Exercise description. Write out every line from the listing below where the string "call" is found.

________________________

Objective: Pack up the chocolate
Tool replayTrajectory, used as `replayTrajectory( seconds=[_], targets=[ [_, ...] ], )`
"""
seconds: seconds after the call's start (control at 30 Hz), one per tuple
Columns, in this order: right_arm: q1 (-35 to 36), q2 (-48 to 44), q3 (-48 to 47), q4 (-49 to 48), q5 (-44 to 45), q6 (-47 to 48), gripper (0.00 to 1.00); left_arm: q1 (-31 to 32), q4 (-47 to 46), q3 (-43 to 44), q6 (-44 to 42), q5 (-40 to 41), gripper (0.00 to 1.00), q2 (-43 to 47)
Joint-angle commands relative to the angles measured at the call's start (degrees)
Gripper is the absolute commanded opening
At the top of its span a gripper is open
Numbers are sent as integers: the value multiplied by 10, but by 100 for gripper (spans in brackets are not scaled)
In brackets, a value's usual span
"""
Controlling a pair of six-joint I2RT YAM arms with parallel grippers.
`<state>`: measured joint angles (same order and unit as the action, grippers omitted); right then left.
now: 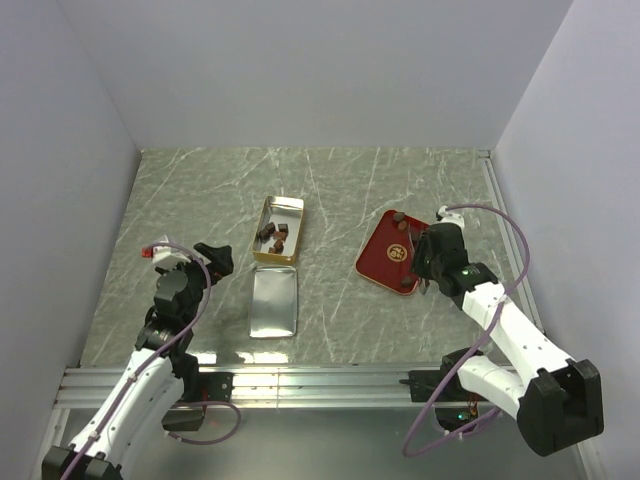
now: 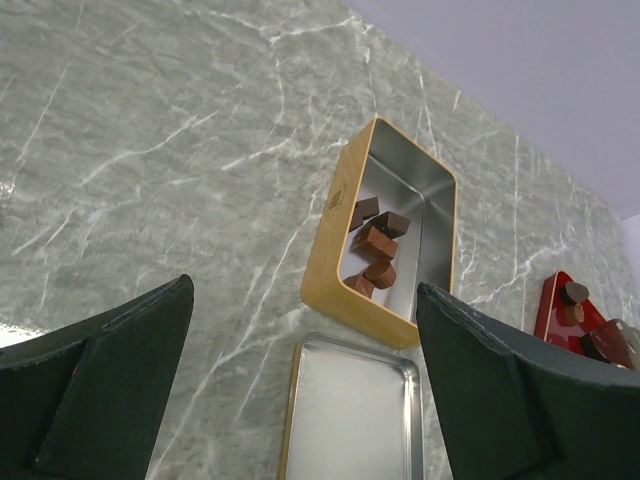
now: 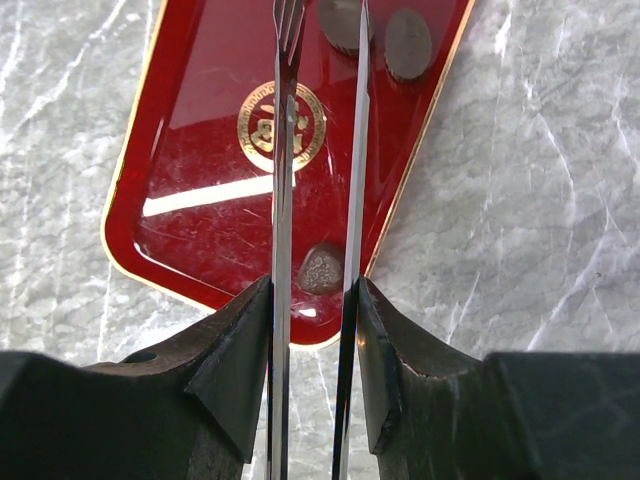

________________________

Answer to this exercise.
seconds: seconds after the call's start (control at 30 Hz), one per tuple
Joint-angle commands relative to the angles measured at the call's start (degrees)

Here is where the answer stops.